Le récit, aussi informe soit-il, est alors confié au verbe, l’image se contentant d’un rôle d’observateur distant, tandis que dans la deuxième moitié du film le récit semble plutôt complètement suspendu, tout comme la caméra, qui se fait plus mouvante et aérienne, préférant s’attarder sur des objets atypiques : le tuyau aspirateur et les statues évoqués plus haut, des prothèses cachant de l’alcool, des couloirs d’hôpitaux d’apparence futuriste, une foule pratiquant des danses aérobiques en plein air.
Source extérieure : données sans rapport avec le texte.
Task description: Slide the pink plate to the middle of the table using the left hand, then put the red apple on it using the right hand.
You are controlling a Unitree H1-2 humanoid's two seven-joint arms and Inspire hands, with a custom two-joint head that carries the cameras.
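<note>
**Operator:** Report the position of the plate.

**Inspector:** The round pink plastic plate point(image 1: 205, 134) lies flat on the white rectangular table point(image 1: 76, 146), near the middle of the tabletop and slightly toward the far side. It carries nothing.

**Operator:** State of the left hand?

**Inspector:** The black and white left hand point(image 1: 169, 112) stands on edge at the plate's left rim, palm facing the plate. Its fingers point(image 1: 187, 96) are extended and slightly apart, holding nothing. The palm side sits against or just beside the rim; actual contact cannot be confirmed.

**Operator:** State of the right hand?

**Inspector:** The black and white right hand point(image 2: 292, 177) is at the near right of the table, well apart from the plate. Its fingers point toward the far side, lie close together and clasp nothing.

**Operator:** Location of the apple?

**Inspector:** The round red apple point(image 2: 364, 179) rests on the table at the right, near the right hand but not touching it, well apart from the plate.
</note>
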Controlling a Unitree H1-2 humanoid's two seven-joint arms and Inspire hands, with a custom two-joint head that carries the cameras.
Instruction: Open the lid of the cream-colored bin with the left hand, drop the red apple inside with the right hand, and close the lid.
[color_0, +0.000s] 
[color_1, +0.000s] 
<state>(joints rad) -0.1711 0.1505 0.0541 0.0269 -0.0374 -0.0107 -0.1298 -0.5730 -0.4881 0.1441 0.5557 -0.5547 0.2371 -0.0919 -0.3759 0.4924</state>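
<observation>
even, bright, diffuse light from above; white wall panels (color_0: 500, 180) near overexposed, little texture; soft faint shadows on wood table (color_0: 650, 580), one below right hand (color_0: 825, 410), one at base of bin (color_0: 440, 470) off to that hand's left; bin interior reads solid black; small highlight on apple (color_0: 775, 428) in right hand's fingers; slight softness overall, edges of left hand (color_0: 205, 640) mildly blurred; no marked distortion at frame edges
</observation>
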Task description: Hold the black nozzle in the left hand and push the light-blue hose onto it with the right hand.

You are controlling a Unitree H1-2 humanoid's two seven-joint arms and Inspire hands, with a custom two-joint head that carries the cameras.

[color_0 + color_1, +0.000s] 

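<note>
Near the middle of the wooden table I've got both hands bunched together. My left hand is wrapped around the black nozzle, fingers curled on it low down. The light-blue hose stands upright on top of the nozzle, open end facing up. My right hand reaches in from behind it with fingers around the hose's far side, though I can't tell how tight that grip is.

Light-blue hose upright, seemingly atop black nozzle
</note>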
C’est cette utilisation du (non-)récit qui donne l’impression de flottement, d’apesanteur, comme si le film était une conscience libre survolant les mots et les objets, s’attardant momentanément sur ceux-ci pour les rendre plus prégnants, pour leur donner sens à travers une comparaison intuitive et sensible plutôt qu’une causalité rationnelle. Une conception de la conscience (indissociable de mémoire) qui sous-tend toute l’œuvre de Weerasethakul, et d’où surgissent les quelques thèmes récurrents, finement esquissés plus que développés (l’amour comme sensualité des corps, l’entrelacement de la religion et de la médecine). Par son cinéma, le réalisateur thaïlandais nous propose un regard neuf sur le monde, une philosophie dont l’expression se nourrit à l’essence même du cinéma, jusqu’à s’y confondre. Il y a là, sans doute, l’une des œuvres les plus belles et les plus essentielles du cinéma contemporain.